■ Required action ■
With the images removed, write out every line below exactly.

■ Supplied data ■
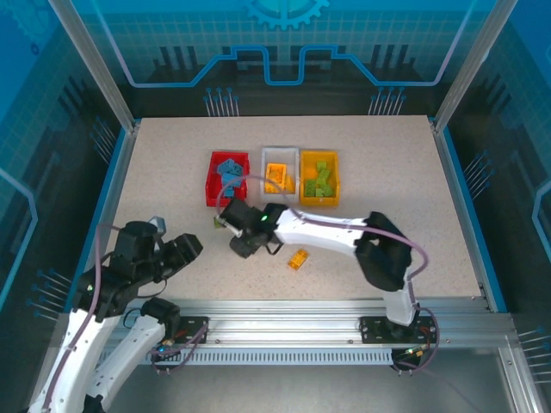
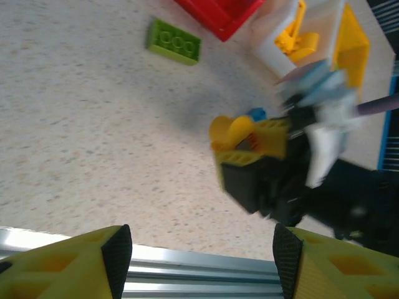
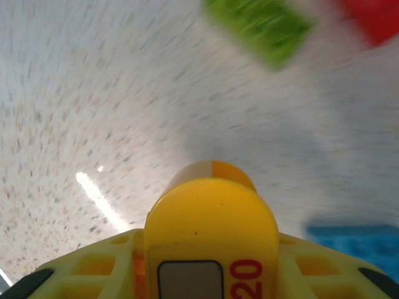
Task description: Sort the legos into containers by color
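On a speckled table (image 1: pixel 387 172) within blue panels, 1 green lego (image 2: pixel 174 42) is laid slantwise; left gripper (image 2: pixel 202 252) is spread, right gripper (image 1: pixel 241 243) undeterminable.

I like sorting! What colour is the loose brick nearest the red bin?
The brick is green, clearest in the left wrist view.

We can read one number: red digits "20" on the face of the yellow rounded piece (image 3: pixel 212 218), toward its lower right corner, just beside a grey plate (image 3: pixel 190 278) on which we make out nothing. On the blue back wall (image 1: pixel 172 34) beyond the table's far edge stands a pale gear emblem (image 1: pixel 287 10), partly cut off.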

■ Result of this exercise ■
Task description: Sort the legos into containers by color
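On a speckled table (image 1: pixel 387 172) within blue panels, 1 green lego (image 2: pixel 174 42) is laid slantwise; left gripper (image 2: pixel 202 252) is spread, right gripper (image 1: pixel 241 243) undeterminable.

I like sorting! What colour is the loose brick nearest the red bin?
The brick is green, clearest in the left wrist view.

We can read one number: red digits "20" on the face of the yellow rounded piece (image 3: pixel 212 218), toward its lower right corner, just beside a grey plate (image 3: pixel 190 278) on which we make out nothing. On the blue back wall (image 1: pixel 172 34) beyond the table's far edge stands a pale gear emblem (image 1: pixel 287 10), partly cut off.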

What was requested is fully covered by this answer.